▶ Exercise:
Using the material that follows, output exactly the lines from the one containing "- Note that" through the one containing "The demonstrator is", with both ends kept.

▶ Data segment:
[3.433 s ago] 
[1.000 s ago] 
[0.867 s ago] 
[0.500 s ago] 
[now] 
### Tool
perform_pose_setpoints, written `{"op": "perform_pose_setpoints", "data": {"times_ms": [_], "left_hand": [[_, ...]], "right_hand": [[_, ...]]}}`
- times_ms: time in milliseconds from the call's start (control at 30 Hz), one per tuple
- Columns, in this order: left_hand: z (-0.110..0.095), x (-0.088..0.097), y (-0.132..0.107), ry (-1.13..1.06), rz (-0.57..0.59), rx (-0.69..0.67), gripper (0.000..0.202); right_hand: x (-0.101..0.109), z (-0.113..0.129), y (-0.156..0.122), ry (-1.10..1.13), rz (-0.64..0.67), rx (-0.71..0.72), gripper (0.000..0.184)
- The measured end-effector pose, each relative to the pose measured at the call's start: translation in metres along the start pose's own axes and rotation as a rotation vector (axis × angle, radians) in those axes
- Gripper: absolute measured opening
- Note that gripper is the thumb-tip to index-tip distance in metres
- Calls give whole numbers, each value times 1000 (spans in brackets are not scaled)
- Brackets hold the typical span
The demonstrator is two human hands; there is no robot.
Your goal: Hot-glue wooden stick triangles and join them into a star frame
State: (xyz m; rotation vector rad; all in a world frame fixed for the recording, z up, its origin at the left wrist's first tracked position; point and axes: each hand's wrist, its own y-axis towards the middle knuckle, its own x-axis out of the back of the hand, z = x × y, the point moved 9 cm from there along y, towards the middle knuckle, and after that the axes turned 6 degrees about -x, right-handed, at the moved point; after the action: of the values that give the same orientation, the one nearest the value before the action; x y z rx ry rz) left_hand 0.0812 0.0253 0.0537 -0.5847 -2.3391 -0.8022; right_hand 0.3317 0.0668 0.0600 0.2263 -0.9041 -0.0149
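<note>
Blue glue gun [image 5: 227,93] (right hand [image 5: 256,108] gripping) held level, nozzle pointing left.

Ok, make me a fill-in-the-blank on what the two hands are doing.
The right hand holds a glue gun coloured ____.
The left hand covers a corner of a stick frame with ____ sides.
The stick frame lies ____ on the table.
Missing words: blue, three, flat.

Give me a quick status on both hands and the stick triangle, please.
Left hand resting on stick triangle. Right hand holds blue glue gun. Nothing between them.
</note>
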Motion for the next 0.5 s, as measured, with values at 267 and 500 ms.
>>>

▶ Response for this exercise:
- Note that gripper is the thumb-tip to index-tip distance in metres
- Calls give whole numbers, each value times 1000 (spans in brackets are not scaled)
- Brackets hold the typical span
The demonstrator is two human hands; there is no robot.

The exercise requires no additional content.